The Daily Telegraph

US spy chiefs kept tabs on Corbyn visits to Marxist states

- By Gordon Rayner POLITICAL EDITOR

THE CIA took an interest in Jeremy Corbyn’s visits to countries with Marxist regimes in the same period that he was being courted by a Communist spy in London, declassifi­ed files show.

The US spy agency made references to Mr Corbyn visiting El Salvador and Grenada in his days as a backbench MP.

The files form part of a cache of documents that show deep concern within the CIA about the Labour Party in general during Margaret Thatcher’s premiershi­p.

Mr Corbyn was not the only Labour MP the CIA was keeping tabs on; Neil Kinnock, then the Labour leader, crops up almost 40 times in the files.

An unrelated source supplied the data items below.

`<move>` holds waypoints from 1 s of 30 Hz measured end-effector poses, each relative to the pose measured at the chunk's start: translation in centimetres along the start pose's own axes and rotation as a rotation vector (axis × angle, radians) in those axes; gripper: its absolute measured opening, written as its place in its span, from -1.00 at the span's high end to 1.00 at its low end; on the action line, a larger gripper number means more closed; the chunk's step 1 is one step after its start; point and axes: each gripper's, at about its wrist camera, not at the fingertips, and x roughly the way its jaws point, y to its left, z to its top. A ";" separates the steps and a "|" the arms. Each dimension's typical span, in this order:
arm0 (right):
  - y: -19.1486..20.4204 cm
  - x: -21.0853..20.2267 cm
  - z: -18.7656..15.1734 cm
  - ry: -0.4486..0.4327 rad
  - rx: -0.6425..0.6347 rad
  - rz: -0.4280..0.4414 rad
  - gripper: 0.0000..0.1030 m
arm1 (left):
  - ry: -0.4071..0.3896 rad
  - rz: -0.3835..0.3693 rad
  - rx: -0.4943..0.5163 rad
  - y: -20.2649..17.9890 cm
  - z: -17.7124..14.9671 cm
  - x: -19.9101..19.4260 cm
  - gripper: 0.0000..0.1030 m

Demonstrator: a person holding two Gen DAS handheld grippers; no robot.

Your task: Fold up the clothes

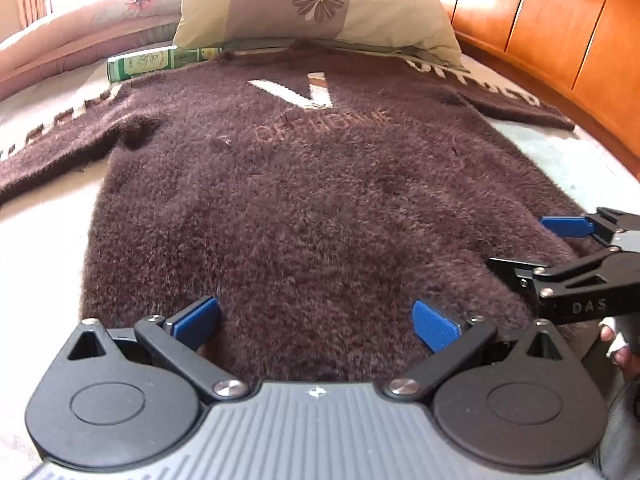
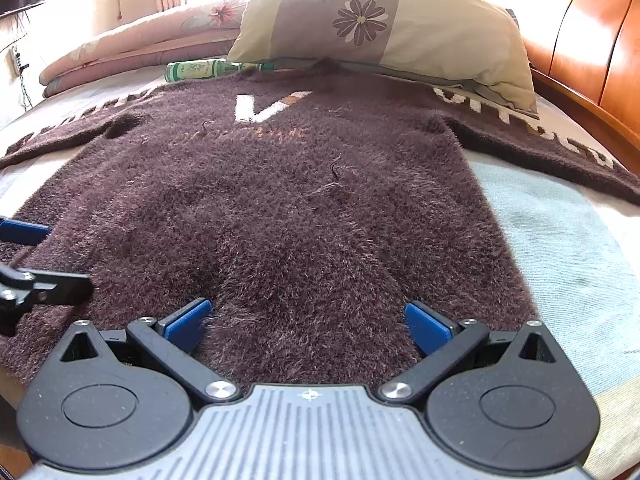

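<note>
A fuzzy dark brown sweater (image 1: 304,208) (image 2: 288,208) lies flat on the bed, sleeves spread to both sides, a white V mark (image 1: 300,90) near its collar. My left gripper (image 1: 316,322) is open over the sweater's near hem, towards its left half, with nothing between the blue pads. My right gripper (image 2: 308,322) is open too, over the hem's right half. Each gripper shows in the other's view: the right gripper (image 1: 532,248) at the right edge, the left gripper (image 2: 36,256) at the left edge. Fingertips of a hand (image 1: 618,344) show under the right gripper.
A floral pillow (image 1: 320,4) (image 2: 380,24) rests on the sweater's collar. A green bottle (image 1: 160,63) (image 2: 200,70) lies left of the pillow. A folded pink quilt (image 2: 140,46) sits at far left. An orange wooden headboard (image 1: 560,32) (image 2: 592,48) runs along the right. Pale bedsheet (image 2: 568,248) surrounds the sweater.
</note>
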 end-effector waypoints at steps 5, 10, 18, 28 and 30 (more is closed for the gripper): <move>0.1 0.0 0.1 0.004 0.003 -0.006 -1.00 | -0.005 -0.082 -0.107 2.2 0.6 -0.7 -0.99; 0.2 0.1 0.3 0.017 0.011 -0.018 -1.00 | -0.048 -0.097 -0.204 5.3 2.0 -1.1 -0.99; 0.2 0.3 1.4 0.081 0.015 -0.021 -1.00 | -0.186 0.013 -0.282 13.2 3.9 -3.9 -0.99; 1.8 -2.3 5.2 0.019 0.160 0.071 -1.00 | -0.288 0.212 -0.474 27.1 2.1 -5.2 -0.99; 3.3 -2.6 6.5 0.011 0.147 0.100 -1.00 | -0.282 0.222 -0.513 29.0 1.1 -4.6 -0.99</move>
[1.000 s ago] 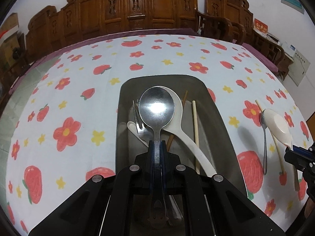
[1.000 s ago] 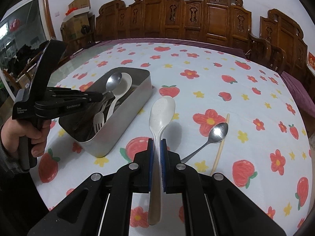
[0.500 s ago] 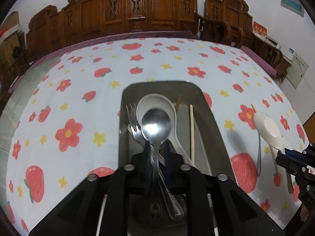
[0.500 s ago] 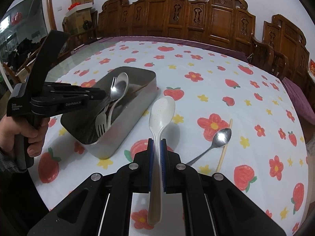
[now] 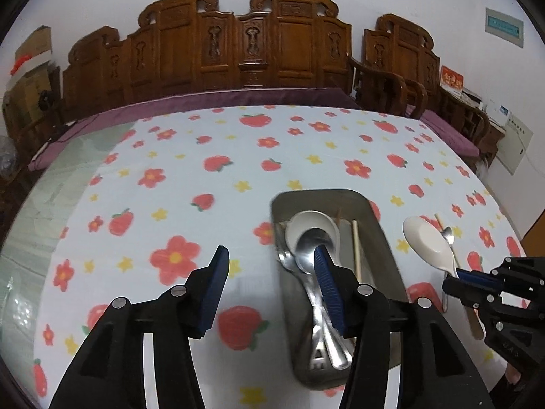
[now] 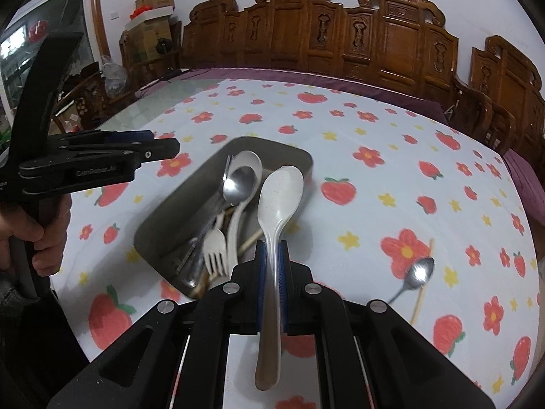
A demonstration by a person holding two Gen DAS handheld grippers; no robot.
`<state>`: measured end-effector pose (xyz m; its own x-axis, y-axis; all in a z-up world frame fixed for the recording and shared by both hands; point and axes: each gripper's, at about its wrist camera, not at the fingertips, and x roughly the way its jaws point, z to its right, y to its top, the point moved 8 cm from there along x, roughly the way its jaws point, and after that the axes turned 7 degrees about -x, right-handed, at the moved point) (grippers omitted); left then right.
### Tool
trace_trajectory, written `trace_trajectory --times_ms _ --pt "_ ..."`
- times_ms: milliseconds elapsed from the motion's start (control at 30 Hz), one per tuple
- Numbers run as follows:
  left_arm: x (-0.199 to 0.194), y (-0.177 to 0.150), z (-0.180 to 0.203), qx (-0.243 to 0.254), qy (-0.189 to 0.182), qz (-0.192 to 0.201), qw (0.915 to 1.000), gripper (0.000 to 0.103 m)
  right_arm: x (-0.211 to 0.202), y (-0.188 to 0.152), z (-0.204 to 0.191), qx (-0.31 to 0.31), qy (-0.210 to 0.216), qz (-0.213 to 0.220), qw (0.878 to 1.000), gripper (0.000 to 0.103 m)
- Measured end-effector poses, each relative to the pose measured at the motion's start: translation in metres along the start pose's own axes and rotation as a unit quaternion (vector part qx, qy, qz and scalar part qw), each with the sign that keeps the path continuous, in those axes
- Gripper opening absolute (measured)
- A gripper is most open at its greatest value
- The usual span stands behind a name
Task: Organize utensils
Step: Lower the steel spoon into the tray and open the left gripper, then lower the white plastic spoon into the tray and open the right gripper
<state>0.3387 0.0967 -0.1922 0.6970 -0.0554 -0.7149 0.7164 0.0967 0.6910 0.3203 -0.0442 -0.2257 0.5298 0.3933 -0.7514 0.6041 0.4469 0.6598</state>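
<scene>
A steel tray (image 5: 381, 238) (image 6: 180, 191) on the strawberry tablecloth holds a metal spoon (image 5: 311, 242) (image 6: 238, 184), a white spoon (image 5: 306, 220), a white fork (image 6: 215, 252) and a chopstick (image 5: 356, 248). My left gripper (image 5: 270, 252) (image 6: 163, 146) hovers over the tray's left rim. Its jaws are opening and nothing is between them. My right gripper (image 6: 271, 248) (image 5: 466, 277) is shut on the handle of a speckled white spoon (image 6: 281, 191) (image 5: 427, 242), whose bowl hangs over the tray's right side.
A small metal spoon (image 6: 420, 272) and a chopstick (image 6: 417, 310) lie on the cloth right of the tray. A person's hand (image 6: 44, 235) grips the left tool. Carved wooden chairs (image 5: 265, 44) line the table's far edge.
My left gripper let go of the metal spoon, which now lies in the tray, then opened and drew up and left. My right gripper carried the white spoon over toward the tray.
</scene>
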Motion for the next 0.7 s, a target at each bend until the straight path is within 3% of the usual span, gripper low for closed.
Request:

In 1986, the US embassy in San Salvador cabled Washington with details of Mr Corbyn’s attendance at a conference of the El Salvador trade union Fenastras. The union was described as being connected to Marxist guerillas fighting the Us-backed military government in the country’s civil war, as well as being connected to the World Federation of Trade Unions, considered a Soviet front. The cable said “British Labor MP Jeremy Corbyn” had allowed his name to be used on a Fenastras newspaper advert.

Mr Corbyn’s trip to El Salvador from Nov 8-17 that year, according to his entry in the parliament­ary register of members’ interests, was “part funded by the El Salvador Solidarity Committee”. In the same year he visited Cuba and Nicaragua “with some internal travel assistance from the Cuban Government”, as well as making a second trip to El Salvador.

Mr Corbyn’s name also appears on a CIA global media monitoring list from 1984, referring to a visit he made in 1979 to Grenada. The island was governed by a Marxist-leninist leader at the time.

The Czechoslov­akian secret service, the STB, also had a file on Mr Corbyn in the Eighties, when one of its Londonbase­d spies met the future Labour leader, describing him as a “very, very good source”. Mr Corbyn denies knowingly meeting spies during the Cold War or passing informatio­n to them.

MI5 also kept a file on Mr Corbyn because of concerns over his links to the IRA.